Daily Unreal Column #56 - Actor End Play
It is often the case that we want to execute custom logic when actor is being destroyed. Most often people use OnDestroyed blueprint event or Destroyed native function. But is this the best solution?
In my opinion, it is not. Reason for it not being ideal is that these events are not being called when an actor is being destroyed during level change or when PIE ends.
The better alternative to these two forementioned functions is EndPlay function.

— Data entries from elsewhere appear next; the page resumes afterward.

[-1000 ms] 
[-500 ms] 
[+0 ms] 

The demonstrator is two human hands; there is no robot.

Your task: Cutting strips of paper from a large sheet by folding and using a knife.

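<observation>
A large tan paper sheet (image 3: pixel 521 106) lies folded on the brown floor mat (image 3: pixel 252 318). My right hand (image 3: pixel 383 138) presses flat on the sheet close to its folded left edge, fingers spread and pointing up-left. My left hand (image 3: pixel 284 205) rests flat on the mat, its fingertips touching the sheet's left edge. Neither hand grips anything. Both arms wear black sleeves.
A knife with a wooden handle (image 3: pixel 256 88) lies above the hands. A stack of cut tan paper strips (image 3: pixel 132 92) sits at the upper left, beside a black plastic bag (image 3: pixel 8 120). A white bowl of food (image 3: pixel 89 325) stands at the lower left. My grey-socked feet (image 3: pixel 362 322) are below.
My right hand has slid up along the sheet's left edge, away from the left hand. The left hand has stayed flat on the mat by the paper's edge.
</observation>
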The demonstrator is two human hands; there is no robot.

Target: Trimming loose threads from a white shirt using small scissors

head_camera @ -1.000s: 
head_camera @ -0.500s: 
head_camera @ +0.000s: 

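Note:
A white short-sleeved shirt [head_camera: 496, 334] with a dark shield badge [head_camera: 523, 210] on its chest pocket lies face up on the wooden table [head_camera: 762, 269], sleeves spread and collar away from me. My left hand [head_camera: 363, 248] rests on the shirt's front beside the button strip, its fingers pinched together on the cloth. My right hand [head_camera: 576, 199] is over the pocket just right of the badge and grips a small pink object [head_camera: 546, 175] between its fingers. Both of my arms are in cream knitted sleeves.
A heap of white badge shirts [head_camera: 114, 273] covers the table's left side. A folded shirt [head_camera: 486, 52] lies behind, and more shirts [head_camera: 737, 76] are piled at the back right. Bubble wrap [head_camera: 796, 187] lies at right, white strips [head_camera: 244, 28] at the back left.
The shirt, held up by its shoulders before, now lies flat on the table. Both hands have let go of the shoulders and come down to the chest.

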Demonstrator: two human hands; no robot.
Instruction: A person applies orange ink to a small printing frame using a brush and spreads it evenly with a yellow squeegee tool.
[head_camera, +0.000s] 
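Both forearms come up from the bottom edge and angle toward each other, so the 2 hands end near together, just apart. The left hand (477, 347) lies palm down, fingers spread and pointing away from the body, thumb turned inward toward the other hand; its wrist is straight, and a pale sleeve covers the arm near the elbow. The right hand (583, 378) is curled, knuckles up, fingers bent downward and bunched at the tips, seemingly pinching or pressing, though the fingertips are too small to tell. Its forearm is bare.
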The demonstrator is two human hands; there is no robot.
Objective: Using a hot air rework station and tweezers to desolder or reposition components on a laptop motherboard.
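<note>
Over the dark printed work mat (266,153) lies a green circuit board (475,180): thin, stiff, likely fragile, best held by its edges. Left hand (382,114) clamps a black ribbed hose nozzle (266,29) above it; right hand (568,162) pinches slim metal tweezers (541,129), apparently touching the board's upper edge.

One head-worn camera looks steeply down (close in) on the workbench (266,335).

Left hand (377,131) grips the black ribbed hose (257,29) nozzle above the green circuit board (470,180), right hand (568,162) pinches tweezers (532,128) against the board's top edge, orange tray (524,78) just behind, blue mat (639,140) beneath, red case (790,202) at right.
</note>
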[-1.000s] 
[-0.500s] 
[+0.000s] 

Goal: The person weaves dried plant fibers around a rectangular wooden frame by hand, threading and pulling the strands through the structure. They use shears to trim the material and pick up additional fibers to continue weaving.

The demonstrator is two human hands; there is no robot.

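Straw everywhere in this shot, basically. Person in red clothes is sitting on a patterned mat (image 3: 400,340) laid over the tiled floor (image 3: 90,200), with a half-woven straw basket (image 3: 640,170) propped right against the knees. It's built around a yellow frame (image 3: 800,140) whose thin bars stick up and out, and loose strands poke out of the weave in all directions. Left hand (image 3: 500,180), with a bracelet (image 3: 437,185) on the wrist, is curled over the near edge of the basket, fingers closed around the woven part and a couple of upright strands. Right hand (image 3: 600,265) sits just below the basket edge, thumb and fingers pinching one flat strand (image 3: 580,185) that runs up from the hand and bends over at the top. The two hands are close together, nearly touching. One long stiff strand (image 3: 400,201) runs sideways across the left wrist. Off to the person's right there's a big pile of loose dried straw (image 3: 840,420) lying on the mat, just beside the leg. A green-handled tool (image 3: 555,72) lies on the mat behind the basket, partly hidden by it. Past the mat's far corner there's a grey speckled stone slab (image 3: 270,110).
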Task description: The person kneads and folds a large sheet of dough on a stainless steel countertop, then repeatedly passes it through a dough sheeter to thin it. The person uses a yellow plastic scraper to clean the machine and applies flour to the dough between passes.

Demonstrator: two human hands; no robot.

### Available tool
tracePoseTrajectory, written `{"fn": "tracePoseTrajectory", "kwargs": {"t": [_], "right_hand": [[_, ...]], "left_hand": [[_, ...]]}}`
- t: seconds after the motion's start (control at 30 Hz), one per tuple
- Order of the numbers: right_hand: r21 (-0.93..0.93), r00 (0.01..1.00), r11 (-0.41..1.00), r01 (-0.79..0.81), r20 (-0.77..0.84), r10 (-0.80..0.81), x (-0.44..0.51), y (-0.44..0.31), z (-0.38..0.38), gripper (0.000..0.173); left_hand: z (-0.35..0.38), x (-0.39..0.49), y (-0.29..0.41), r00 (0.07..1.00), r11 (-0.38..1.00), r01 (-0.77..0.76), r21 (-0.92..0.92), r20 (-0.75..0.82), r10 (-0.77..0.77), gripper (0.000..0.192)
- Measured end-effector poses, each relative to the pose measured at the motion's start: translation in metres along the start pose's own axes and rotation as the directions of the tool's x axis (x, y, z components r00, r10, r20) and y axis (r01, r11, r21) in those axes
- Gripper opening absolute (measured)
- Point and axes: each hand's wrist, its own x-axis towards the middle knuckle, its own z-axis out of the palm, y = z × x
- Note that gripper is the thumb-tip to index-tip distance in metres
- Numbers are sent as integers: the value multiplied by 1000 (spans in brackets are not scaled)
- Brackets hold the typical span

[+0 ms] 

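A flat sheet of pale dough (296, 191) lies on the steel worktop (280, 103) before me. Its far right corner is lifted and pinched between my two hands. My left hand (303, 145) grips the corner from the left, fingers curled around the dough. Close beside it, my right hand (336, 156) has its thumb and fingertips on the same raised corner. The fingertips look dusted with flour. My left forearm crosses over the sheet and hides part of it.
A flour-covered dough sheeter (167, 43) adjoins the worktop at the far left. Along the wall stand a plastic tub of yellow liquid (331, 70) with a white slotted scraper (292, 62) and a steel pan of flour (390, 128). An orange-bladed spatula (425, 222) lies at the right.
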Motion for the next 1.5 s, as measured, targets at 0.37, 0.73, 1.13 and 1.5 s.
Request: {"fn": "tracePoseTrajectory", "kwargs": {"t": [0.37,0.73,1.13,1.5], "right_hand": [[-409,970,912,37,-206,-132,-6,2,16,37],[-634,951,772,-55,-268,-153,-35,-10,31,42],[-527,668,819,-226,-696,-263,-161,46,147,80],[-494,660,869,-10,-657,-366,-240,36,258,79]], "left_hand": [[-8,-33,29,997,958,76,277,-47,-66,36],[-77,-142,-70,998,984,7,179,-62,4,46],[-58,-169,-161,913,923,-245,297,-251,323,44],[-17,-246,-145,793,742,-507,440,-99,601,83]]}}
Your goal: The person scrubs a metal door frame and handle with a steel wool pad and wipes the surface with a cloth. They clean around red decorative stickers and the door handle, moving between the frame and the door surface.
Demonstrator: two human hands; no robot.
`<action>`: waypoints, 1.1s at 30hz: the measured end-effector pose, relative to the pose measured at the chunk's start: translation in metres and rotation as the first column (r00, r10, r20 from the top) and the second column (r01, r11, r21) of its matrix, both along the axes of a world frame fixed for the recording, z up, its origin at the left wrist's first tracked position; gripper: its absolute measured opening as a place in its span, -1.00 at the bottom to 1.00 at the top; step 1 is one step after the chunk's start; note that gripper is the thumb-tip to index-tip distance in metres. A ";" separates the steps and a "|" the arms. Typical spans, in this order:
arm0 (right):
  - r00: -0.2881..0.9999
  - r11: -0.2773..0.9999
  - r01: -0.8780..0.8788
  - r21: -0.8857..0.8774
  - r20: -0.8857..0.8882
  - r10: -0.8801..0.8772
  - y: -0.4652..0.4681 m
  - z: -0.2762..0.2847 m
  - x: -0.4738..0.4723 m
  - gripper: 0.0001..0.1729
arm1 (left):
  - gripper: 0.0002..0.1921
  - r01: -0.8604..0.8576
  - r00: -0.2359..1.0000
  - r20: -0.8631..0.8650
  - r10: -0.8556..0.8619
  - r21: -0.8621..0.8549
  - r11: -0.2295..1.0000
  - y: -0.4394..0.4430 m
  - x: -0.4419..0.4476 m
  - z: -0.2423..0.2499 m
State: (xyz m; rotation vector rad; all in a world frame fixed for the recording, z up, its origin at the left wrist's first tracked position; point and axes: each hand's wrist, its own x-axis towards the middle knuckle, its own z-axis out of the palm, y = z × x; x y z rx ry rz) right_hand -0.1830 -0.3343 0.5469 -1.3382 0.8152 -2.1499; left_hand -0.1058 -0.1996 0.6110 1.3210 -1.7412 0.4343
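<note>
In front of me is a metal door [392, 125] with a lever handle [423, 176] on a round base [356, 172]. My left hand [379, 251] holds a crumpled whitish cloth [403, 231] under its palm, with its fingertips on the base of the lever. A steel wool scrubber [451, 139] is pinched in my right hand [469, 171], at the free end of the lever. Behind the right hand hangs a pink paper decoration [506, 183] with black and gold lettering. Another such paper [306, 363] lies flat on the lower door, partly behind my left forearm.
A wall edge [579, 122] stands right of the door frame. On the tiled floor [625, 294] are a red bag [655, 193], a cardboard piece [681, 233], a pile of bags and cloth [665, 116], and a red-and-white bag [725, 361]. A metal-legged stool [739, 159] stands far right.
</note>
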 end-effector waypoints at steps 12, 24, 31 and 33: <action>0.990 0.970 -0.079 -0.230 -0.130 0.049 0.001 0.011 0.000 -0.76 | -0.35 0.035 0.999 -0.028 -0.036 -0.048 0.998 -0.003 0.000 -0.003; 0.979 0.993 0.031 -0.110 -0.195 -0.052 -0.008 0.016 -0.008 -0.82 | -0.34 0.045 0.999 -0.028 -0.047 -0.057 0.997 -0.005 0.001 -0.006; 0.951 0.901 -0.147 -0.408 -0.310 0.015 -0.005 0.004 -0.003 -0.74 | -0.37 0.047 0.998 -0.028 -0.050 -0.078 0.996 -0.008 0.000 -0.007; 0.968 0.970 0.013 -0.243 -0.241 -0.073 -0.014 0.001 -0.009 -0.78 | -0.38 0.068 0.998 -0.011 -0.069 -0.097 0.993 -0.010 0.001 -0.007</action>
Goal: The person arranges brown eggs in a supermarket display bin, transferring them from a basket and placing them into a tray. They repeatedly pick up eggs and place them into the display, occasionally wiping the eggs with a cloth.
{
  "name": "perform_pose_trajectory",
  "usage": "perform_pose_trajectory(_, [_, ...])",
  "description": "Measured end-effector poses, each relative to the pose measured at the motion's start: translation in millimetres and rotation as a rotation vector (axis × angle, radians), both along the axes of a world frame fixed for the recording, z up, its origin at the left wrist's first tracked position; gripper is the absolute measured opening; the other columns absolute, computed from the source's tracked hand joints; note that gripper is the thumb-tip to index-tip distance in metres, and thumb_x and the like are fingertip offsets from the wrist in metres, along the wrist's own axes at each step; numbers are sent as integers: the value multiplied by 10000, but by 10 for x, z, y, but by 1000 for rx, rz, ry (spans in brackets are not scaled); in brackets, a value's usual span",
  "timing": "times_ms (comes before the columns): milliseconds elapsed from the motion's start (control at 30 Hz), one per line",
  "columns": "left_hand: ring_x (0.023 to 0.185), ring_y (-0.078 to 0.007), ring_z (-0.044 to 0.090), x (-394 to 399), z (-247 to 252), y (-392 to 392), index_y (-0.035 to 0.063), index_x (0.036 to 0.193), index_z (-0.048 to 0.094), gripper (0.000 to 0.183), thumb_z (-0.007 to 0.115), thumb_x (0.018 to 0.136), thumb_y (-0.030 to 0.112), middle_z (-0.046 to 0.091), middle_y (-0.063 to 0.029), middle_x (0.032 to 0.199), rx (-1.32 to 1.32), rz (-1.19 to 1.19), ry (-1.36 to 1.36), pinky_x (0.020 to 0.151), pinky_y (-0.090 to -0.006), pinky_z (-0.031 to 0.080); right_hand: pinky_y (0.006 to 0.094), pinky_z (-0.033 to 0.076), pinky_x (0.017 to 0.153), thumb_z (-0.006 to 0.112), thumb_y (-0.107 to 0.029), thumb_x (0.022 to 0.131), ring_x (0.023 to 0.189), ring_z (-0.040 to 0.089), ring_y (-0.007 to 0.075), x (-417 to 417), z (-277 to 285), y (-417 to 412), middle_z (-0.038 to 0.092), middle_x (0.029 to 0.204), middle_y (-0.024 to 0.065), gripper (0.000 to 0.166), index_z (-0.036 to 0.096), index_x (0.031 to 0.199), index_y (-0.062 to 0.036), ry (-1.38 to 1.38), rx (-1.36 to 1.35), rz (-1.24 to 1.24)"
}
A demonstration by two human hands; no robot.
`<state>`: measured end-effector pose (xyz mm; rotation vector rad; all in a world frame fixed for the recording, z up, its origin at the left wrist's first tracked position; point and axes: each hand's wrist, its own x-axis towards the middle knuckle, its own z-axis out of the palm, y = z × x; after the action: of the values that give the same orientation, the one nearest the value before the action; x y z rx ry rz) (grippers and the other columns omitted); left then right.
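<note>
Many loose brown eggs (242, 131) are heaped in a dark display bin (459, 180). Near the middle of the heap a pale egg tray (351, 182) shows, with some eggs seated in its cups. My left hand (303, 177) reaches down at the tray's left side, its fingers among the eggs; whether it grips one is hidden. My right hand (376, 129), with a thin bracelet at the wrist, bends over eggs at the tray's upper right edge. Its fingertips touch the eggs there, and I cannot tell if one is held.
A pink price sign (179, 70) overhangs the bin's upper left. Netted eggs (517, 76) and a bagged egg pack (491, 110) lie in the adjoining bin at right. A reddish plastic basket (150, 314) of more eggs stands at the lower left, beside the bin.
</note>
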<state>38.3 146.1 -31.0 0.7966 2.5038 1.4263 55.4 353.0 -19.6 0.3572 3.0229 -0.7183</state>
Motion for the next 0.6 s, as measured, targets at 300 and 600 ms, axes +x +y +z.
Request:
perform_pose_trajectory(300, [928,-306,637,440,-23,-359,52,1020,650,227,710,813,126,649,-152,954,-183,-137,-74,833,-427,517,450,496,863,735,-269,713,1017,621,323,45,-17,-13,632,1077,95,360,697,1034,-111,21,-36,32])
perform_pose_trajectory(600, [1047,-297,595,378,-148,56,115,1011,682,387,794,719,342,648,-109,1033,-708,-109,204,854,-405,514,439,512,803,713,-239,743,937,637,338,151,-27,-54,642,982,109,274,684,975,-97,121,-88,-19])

This function contains one parameter which is an enumerator defining the reason for this actor being removed from the game.
Here are possible reasons:
/** When the Actor or Component is explicitly destroyed. */
Destroyed,
/** When the world is being unloaded for a level transition. */
LevelTransition,
/** When the world is being unloaded because PIE is ending. */
EndPlayInEditor,
/** When the level it is a member of is streamed out. */
RemovedFromWorld,
/** When the application is being exited. */
Quit,
As you can see, explicit destroy method called by a user is not the only reason actor can be destroyed.
A good reason why you you should always, and especially with With World Partition maps, pair any initialization code from BeginPlay with cleanup in EndPlay is because WP maps turn off s.ForceGCAfterLevelStreamedOut, meaning that levels can be made invisible (all actors call EndPlay) and then made visible again (all actors call BeginPlay) multiple times before actors actually get garbage collected and OnDestroyed gets called.
That means that actor lifecycles are:
Construction -> BeginPlay -> EndPlay -> N * (BeginPlay -> EndPlay ) -> OnDestroyed.
A call to BeginPlay will always be paired with an EndPlay call. Construction and Destruction only happen once each.